JP Floru is the Director of Programmes at the Adam Smith Institute.
Free marketeers are deluding themselves if they believe that their cause will be helped by attacking bankers or the City. This morning, Radio 4 had another shamelessly biased item on “bankers’ bonuses”. This time, the assault was led by John Humphrys. It was peppered with clichés such as “this is the public mood”; “the squeezed middle are fed up”; and “inequality is growing”. Regulation would of course solve all the problems. The Occupy Movement was granted Kim Jong Il-style Messianic Status. It was all put into an historical perspective, making the defeat of capitalism seem all but inevitable. No attempt was made at balancing the debate: all contributors were resoundingly anti-City and anti-capitalist. Nice one, Humphrys.
As Hayek wrote in The Intellectuals and Socialism, it is usually the intellectuals (all those who inform themselves of current affairs early) who are at the vanguard of public opinion as a whole. Contrary to John Humphrys’ assertion, I believe the assault against capitalism is still at this early stage. Though endless repetition on our taxpayer-funded state radio and state television may very well infect the population as a whole.
As a free market capitalist, I agree that banks and bankers have done unpleasant things. But at all times their actions were encouraged and approved by government. Government firmly encouraged the bankers’ behaviour from the very beginning. The banks’ recklessness stems directly from the government’s loose monetary policy and state guarantees. State guarantees for deposit holders (which means that they themselves do not exercise due diligence) and for the banks – in that politicians decided that they were too big to fail and needed bailing out with taxpayers’ money. The crisis set off with the collapse of Freddie Mac and Fanny Mae – and this originated directly from statist Bill Clinton’s policy of forcing them to lend money to uncreditworthy mortgagees. These were politicians’ decisions – not bankers’ decisions.
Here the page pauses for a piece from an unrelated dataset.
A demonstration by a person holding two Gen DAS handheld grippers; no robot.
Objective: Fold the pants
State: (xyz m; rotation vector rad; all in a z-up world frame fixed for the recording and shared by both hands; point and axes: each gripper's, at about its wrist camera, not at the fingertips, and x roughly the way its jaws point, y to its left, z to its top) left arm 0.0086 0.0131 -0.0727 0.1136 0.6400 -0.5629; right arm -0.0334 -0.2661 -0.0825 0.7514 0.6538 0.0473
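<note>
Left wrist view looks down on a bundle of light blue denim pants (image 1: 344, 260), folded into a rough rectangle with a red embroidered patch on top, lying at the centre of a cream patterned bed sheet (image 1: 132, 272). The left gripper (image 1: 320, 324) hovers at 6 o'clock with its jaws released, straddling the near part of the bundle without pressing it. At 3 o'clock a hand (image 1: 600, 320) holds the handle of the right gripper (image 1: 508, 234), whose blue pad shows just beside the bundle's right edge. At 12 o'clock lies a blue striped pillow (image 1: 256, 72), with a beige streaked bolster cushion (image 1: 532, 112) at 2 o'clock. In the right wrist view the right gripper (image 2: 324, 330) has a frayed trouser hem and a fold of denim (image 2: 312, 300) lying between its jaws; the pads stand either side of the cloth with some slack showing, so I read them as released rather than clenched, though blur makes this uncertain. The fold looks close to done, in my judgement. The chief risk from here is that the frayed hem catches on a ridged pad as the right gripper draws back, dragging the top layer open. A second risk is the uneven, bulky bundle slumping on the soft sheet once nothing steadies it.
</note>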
We are being told that the whole financial system would have collapsed if the banks had not been bailed out by the Labour government (such a coincidence that those banks were in Labour politicians’ heartlands). Mervyn King holds this belief – it stems from his misguided interpretation of the Great Depression – an interpretation which was decisively disproved by FA Hayek’s research and writings.
Too big to fail is the statist’s pink elephant. There are excellent insolvency procedures in existence. There is no need to make banks an exception to normal bankruptcy rules. What happens if a bank goes bust? Quite simply: those who stupidly invested in it lose their dosh; and the bank will most probably be taken over by somebody else. It is not the end of the world. Cows will still give milk. As to the domino-effect: it exists in every industry. It encourages prudence. This is why no prudent shopkeeper will put all his eggs in the same basket. It is inherent in the normal workings of a free market economy. I strongly believe that there is no need to single out banks for special treatment – doing so buries Equality before the Law.
It is convenient for politicians to blame bankers for the decisions the politicians took. This is not a chicken or egg conundrum: bankers did not take the decision to bail them out; politicians did. Nobody is responsible for somebody else’s decisions: responsibility is always personal and individual.
As to the question: “what should we do to prevent such things in the future”, the free market capitalist’s answer is crisp and clear. Reduce the power of politicians; abandon deposit guarantees; make it clear that nobody is ever too big to fail; NEVER EVER bail out any industry or company with taxpayers’ money; and make money printing illegal. Above all: let free market competition do its creative and destructive job: create growth so everybody is better off; and destroy mistakes by making failing businesses go bust.
Free market capitalists must face reality. Attacking the cosy coalition of special interest bankers and politicians is unlikely to result in the free market nirvana they are hoping for. What is far more likely to occur is a Roosevelt style statism where individuals are enslaved to the collective.
It is time for our libertarian friends to wake up to this unpleasant reality. Last week, a few brave ones went to talk to the Occupy Movement people at St. Paul’s Cathedral; to try to explain to them that what they are fighting against is not free market capitalism, but the special interest group of bankers and politicians. Their analysis certainly factually true; but giving credence to Marxists, BBC journalists and other Guardianistas will never benefit freedom or free market beliefs.
So, free marketeers beware: the assault on bankers and the city will not bring about free market capitalism – it will make things worse. The right strategy against the assault from the left is to speak up for capitalism and the free market – not to attack banks, bankers, or the City.